The holiday season is filled with get-togethers with family and friends and can be both fun and joyous. It can also be stressful and tiring at times. Experts warn about this combination of stress, fatigue, and high-fat foods—factors that can, over time, increase your risk of cancer. That’s why the Asian Fund for Cancer Research has developed easy-to-follow tips that can help ensure a happier, healthier holiday season, and which, over time, may reduce your risk of cancer if you continue to follow these tips.
Eat more vegetables and fruit, and keep meat portions small. Choose colorful fruits and veggies. They are filled with cancer-fighting antioxidants. Turkey is a healthy meat choice. To cut down on fat, remove the skin.
Moderate alcohol consumption. Remember that regular consumption of alcohol throughout your life can increase your cancer risk. Men should not consume more than 2 drinks per day. To reduce the risk of breast cancer, women should not consume more than 3 drinks per week.
Get your greens and use healthy cooking oils. Eat spinach, broccoli, green beans and dark, leafy greens. Use healthy oils such as flax, walnut or canola. Try drizzling vegetables with extra virgin olive oil. Delicious!
Eat wild salmon, tuna or mackerel. They are full of Omega-3 oils, which are great for cellular health and may help prevent cancer.

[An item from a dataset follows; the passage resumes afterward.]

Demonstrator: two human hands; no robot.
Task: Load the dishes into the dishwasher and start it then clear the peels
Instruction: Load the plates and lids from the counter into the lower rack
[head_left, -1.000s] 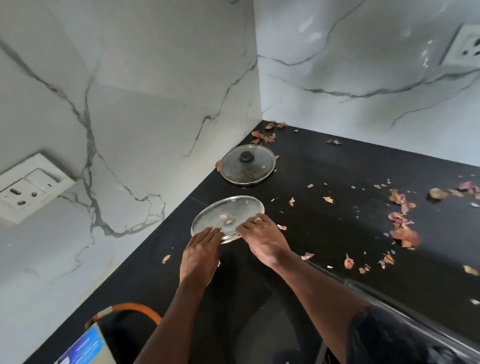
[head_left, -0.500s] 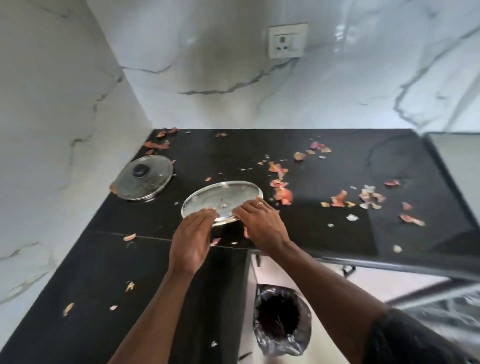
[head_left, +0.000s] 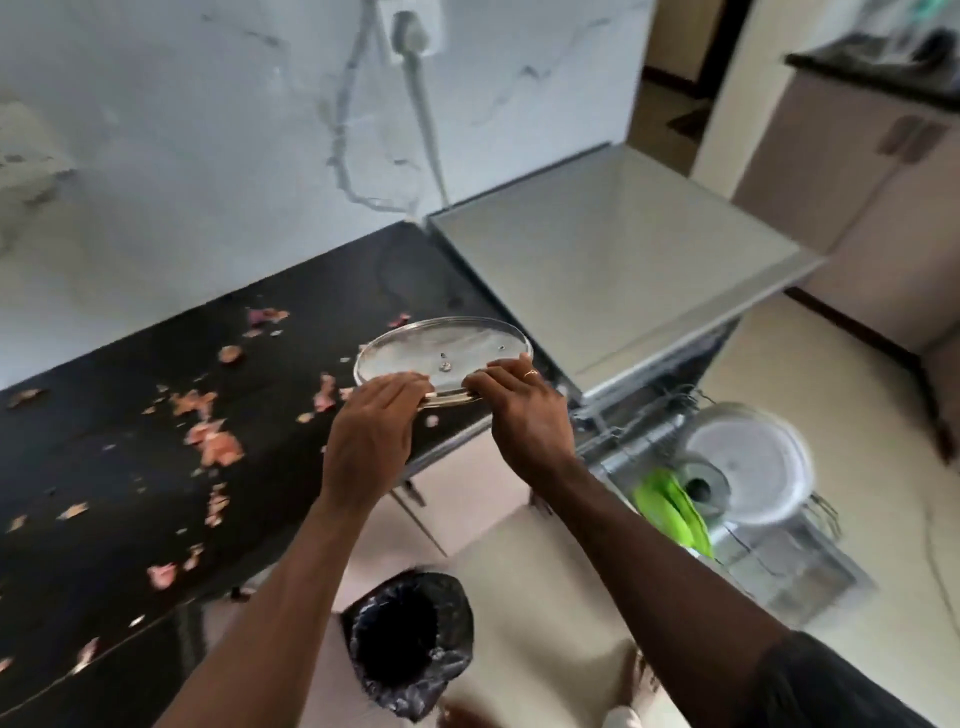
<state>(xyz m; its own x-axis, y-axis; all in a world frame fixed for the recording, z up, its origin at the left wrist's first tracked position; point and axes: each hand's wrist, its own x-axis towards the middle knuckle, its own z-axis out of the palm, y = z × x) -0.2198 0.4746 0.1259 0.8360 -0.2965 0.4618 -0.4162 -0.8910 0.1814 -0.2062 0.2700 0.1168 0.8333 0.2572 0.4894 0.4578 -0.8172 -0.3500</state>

Goa little nuts! Nuts such as walnuts and almonds are great sources of protein and healthy fat, so they make a great filler between meals. Don’t overdo it. Healthy fat is still fat.
Avoid white starch. These are empty calories with very little nutritional value. Your digestive system struggles to handle them. Choose instead a sweet potato or multigrain bread.
Fiber is good! Choose whole grains, beans, barley, lentils, etc. Try a new stuffing recipe made with more fiber and vegetables and less fat. Dried figs, dried cranberries, dried apricots and whole wheat bread are great sources of fiber to integrate into your holiday meals.
Be aware of your sugar intake and high-fat dessert choices. Have your dessert, but keep it balanced. Try a piece of good quality dark chocolate or a poached pear. If you “splurge,”keep it small, and add some extra time to your regular exercise routine.
Drink 16 ounces of water before eating. Dehydration can be confused with hunger. Keeping hydrated by drinking at least eight 8 oz. glasses of water daily is essential to helping your body function properly
Eat a healthy snack at home before attending a party. This will help control your hunger so you don’t arrive at the party ravenous.
Laugh. Take time out of your busy schedule to enjoy life and laugh. It is truly the best medicine.
Move. Walk, jog, ride your bike, play racquetball, practice yoga—anything to get your body moving! Exercising 5 times a week for at least 30 minutes per workout will have significant positive impacts on your life. Start a family holiday tradition by taking walks or bike rides or playing a touch football game and continue it throughout the year each time there is a get-together.
Slow Down. Eat slowly and enjoy time with family and friends. Turn off the TV, phone and electronics! Eating slowly gives your body time to realize it is full. Thoroughly chewing your food helps maintain a steady rate of metabolism.
Rest. Get at least 7 hours of sleep and stay on your natural schedule as much as possible. Late night eating and drinking will result in a rough night’s sleep.